▶ **Instructions to follow**
Every line below that has "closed" in it should be copied.
----
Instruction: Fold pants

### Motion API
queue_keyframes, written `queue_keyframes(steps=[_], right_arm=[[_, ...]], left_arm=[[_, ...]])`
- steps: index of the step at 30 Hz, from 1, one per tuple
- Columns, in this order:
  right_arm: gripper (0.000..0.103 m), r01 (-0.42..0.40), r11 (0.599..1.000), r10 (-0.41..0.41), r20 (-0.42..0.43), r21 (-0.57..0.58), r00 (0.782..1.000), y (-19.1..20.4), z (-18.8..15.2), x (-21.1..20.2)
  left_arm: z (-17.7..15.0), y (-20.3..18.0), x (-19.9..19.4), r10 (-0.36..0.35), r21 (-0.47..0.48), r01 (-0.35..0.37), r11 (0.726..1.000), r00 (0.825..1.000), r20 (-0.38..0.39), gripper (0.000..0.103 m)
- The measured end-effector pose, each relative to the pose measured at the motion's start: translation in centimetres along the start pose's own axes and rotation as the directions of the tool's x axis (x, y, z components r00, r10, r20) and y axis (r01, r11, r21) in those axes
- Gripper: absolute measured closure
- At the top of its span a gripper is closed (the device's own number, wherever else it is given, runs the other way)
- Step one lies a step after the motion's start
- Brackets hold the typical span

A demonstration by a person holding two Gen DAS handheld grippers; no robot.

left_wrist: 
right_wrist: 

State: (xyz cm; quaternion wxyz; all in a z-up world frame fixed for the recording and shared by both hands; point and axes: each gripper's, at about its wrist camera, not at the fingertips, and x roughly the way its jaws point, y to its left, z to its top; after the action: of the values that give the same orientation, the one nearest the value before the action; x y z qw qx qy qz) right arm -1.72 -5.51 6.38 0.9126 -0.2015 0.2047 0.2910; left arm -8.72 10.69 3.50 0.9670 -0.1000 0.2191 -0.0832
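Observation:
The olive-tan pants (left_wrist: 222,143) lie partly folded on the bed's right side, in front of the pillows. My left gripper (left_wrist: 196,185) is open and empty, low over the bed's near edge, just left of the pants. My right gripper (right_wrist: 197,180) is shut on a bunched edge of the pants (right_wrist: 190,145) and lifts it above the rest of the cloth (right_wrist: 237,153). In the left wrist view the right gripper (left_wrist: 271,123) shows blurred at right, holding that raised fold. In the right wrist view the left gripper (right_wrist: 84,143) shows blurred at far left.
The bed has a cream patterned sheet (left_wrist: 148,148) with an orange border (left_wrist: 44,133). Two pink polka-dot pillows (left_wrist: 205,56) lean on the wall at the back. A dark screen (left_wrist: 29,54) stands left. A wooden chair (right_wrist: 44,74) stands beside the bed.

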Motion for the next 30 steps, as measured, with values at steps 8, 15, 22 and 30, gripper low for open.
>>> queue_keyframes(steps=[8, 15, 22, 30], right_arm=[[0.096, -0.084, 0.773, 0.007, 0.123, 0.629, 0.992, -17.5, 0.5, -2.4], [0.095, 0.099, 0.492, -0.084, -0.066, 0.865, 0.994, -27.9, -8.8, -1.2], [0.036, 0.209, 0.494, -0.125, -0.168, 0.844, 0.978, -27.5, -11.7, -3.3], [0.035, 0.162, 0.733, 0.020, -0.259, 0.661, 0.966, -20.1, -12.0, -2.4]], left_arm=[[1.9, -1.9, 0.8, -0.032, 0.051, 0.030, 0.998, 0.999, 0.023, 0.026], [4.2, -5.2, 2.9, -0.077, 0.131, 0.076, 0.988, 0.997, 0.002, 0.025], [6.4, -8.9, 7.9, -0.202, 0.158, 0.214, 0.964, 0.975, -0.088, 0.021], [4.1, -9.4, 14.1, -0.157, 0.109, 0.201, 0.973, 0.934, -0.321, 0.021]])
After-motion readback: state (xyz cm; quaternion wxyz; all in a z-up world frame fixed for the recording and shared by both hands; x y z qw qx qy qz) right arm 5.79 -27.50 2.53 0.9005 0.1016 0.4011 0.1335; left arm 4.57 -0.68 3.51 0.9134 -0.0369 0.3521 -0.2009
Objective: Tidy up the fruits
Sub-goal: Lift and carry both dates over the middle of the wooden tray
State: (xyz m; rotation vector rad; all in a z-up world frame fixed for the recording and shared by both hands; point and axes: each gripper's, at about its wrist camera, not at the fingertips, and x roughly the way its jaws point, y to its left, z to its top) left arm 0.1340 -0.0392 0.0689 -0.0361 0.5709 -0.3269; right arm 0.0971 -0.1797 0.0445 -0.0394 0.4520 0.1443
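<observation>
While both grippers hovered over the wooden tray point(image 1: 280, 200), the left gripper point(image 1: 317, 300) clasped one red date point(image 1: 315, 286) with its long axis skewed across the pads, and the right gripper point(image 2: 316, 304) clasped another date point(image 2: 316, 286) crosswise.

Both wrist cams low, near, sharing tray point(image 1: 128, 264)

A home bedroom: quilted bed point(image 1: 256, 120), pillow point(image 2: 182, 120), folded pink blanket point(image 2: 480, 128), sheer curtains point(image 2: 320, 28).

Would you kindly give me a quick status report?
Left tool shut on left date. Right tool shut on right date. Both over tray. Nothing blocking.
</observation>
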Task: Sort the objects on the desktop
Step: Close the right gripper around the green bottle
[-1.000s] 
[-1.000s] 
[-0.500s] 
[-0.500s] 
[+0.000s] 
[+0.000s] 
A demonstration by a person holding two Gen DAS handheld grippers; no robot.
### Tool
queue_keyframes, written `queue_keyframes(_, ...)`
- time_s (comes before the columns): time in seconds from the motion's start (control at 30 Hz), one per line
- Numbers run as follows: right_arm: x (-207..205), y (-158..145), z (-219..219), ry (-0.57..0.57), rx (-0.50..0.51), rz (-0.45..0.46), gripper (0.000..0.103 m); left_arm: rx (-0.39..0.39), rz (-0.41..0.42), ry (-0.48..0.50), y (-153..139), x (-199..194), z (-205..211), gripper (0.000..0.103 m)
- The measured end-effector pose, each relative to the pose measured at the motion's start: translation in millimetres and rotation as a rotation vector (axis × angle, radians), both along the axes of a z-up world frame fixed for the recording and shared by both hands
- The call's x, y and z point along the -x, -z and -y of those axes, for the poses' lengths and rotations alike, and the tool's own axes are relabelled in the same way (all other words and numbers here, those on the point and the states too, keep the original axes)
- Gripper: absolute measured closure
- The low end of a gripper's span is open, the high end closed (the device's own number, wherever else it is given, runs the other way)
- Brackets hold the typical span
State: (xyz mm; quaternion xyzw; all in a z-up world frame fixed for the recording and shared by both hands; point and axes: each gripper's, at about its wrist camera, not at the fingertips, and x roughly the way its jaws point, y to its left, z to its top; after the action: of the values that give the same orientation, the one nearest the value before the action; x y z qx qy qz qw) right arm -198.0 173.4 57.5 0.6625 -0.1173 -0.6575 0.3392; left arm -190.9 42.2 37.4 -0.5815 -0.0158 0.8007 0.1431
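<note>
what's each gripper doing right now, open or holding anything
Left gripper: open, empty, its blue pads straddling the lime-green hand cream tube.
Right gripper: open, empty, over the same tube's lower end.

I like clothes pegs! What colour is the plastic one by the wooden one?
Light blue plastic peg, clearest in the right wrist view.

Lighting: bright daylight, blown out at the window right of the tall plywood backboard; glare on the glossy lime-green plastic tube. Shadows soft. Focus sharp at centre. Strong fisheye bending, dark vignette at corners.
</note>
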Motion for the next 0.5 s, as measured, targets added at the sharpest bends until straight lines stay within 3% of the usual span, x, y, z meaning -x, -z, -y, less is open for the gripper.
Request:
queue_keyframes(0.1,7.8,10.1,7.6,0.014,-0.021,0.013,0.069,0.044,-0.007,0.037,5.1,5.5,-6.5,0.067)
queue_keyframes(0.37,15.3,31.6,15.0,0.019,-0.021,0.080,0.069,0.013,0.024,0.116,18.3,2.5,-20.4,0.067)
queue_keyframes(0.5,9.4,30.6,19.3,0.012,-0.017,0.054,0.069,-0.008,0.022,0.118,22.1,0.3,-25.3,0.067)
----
▶ **Response area**
- At the top of its span a gripper is closed (the device's own number, wherever else it is given, runs the other way)
- The low end of a gripper's span is open, the high end closed (the device's own number, wherever else it is given, runs the other way)

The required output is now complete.